TASK ITEM:
Only one stretch of the data below is needed. Output the lines from the one with "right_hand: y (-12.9" up to and including the one with "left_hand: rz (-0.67", exactly as they stand.

GIVEN MATERIAL:

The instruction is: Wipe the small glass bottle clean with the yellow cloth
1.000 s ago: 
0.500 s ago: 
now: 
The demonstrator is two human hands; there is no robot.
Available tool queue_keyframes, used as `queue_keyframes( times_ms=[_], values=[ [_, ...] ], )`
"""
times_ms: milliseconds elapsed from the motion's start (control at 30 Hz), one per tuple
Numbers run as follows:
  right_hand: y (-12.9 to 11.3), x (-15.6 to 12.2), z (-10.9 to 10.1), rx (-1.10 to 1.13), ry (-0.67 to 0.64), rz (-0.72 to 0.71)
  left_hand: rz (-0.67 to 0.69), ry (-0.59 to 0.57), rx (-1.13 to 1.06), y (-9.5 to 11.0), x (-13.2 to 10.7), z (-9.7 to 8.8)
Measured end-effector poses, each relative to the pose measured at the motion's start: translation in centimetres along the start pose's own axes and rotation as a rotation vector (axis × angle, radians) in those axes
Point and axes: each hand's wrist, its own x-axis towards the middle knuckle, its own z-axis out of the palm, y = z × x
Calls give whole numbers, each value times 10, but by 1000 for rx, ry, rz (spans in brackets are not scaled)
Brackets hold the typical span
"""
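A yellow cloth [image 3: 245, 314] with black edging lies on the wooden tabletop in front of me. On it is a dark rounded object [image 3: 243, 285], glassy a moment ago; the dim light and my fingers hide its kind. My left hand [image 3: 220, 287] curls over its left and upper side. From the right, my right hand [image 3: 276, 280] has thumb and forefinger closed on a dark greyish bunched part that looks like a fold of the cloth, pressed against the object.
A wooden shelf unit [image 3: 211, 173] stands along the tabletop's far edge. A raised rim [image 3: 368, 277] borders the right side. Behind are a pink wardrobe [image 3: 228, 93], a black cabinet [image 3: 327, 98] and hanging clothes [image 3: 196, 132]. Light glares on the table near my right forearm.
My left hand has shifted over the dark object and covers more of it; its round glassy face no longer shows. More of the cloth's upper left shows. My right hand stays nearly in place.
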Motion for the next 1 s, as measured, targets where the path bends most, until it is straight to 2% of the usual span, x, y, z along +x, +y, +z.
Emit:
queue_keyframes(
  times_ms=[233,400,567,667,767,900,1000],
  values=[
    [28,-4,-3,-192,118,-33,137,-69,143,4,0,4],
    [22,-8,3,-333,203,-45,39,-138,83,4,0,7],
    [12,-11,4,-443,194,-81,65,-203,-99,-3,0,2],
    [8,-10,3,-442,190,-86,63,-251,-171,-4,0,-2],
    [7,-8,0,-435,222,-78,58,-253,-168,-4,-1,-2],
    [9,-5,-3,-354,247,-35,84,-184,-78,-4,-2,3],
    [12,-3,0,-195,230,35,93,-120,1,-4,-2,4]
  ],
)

TASK OUTPUT:
  right_hand: y (-12.9 to 11.3), x (-15.6 to 12.2), z (-10.9 to 10.1), rx (-1.10 to 1.13), ry (-0.67 to 0.64), rz (-0.72 to 0.71)
  left_hand: rz (-0.67 to 0.69), ry (-0.59 to 0.57), rx (-1.13 to 1.06), y (-9.5 to 11.0), x (-13.2 to 10.7), z (-9.7 to 8.8)

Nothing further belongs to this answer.